Thursday, October 18, 2007

Thread-forming virus may become nano-silkworms.

There may shortly come commercially available fabrics composed utterly of genetically engineered viruses tricked into organizing themselves into vast columns. With enormous applications for microelectronics, too. (Thanks Shaun Saunders for the heads up on this ).

The viruses are gene-tweaked into binding with selecting inorganic, metallic and organic materials, and into queueing up into great aligned crystalline threads-- strong enough to weave into fabric and to use in nanoelectronics.

In her paper "Ordering of Quantum Dots Using Genetically Engineered Viruses" Dr.

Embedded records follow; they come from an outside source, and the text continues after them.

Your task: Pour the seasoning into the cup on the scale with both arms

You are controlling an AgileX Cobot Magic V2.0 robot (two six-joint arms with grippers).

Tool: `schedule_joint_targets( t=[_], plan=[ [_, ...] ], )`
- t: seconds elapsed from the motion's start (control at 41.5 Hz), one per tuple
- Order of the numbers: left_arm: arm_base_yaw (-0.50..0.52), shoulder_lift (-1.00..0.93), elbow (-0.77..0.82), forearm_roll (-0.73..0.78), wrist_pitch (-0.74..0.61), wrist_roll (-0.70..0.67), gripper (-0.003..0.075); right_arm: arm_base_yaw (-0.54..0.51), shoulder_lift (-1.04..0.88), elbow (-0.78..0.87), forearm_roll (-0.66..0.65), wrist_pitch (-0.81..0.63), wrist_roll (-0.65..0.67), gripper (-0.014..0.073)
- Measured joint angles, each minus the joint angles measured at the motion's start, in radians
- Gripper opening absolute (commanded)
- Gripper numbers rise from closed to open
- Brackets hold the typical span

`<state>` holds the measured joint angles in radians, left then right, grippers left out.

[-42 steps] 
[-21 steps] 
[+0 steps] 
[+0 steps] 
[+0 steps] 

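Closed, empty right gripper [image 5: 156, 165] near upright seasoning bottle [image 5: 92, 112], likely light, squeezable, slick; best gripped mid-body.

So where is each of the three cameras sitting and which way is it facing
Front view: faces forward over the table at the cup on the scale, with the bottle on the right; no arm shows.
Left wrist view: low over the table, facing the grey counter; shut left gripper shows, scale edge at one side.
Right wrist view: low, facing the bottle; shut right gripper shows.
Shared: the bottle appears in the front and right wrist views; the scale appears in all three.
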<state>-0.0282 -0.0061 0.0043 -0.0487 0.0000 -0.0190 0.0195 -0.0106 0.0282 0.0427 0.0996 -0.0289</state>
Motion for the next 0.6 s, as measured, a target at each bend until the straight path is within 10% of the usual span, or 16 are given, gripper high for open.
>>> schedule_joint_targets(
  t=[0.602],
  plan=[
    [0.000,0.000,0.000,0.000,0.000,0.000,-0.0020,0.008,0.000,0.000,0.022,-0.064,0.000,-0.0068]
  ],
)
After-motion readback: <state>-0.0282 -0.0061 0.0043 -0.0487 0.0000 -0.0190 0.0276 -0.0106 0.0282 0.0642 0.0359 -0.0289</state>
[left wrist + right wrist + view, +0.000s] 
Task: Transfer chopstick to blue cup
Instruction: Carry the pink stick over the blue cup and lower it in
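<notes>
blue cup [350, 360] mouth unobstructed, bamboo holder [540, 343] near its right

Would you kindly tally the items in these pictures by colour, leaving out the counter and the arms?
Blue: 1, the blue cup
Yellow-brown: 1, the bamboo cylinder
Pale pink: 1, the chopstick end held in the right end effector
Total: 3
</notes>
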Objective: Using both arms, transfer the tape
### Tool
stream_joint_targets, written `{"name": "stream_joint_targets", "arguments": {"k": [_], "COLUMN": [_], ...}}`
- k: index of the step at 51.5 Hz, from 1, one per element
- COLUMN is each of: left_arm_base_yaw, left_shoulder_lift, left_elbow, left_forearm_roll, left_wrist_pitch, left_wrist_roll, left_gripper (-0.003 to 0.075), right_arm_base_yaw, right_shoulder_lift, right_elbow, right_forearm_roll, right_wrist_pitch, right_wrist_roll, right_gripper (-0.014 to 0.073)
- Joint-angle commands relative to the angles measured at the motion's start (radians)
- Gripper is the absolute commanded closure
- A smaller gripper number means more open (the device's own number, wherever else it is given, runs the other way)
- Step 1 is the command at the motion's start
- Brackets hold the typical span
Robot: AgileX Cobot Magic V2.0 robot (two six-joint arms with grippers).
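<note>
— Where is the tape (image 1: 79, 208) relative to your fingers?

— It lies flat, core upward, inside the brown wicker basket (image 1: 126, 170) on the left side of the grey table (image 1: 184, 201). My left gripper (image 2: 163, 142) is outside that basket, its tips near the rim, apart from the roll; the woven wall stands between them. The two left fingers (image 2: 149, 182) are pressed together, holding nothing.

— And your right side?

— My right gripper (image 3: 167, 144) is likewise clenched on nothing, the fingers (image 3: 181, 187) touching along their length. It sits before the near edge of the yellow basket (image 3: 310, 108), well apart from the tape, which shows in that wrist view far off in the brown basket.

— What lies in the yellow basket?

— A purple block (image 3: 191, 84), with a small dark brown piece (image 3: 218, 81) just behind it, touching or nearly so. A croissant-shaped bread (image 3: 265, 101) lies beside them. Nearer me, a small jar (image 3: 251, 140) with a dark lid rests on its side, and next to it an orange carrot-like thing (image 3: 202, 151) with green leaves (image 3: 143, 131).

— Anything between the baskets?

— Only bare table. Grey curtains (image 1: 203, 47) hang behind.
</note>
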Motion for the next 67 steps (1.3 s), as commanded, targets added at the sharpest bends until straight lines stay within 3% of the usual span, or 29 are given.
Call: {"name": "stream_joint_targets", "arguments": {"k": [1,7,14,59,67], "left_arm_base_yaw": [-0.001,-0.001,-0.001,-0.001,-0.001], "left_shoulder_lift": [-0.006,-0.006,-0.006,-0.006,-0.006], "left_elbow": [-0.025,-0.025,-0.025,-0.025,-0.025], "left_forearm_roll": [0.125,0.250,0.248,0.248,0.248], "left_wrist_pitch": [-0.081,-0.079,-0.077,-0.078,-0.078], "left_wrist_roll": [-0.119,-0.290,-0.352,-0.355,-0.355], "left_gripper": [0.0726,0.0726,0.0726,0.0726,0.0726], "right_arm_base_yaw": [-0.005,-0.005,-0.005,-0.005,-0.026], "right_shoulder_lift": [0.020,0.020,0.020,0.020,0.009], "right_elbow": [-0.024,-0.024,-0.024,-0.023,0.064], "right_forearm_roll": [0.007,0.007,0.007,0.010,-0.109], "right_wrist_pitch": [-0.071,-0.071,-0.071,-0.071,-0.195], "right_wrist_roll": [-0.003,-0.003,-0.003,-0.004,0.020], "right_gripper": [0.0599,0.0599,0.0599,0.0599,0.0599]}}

Angela Belcher, professor of materials science and biological engineering at MIT, describes how she learned to spin viruses into fibers. She predicts thread batteries and other weavable electronic devices of all kinds coming on line in the future. "It's not really analogous to anything that's done now," she says in Tehnology Review . "It's about giving totally new kinds of functionalities to fibers."

Note however, that the viri are not 'killed' as part of this process. The threads and fabrics to be spun with these threads will be made up of untold billions of 'living' viruses, suspended in their crystal matrix. Perhaps great tapestries of this material will serve as homes for a completely artificial yet still gene-powered intelligence.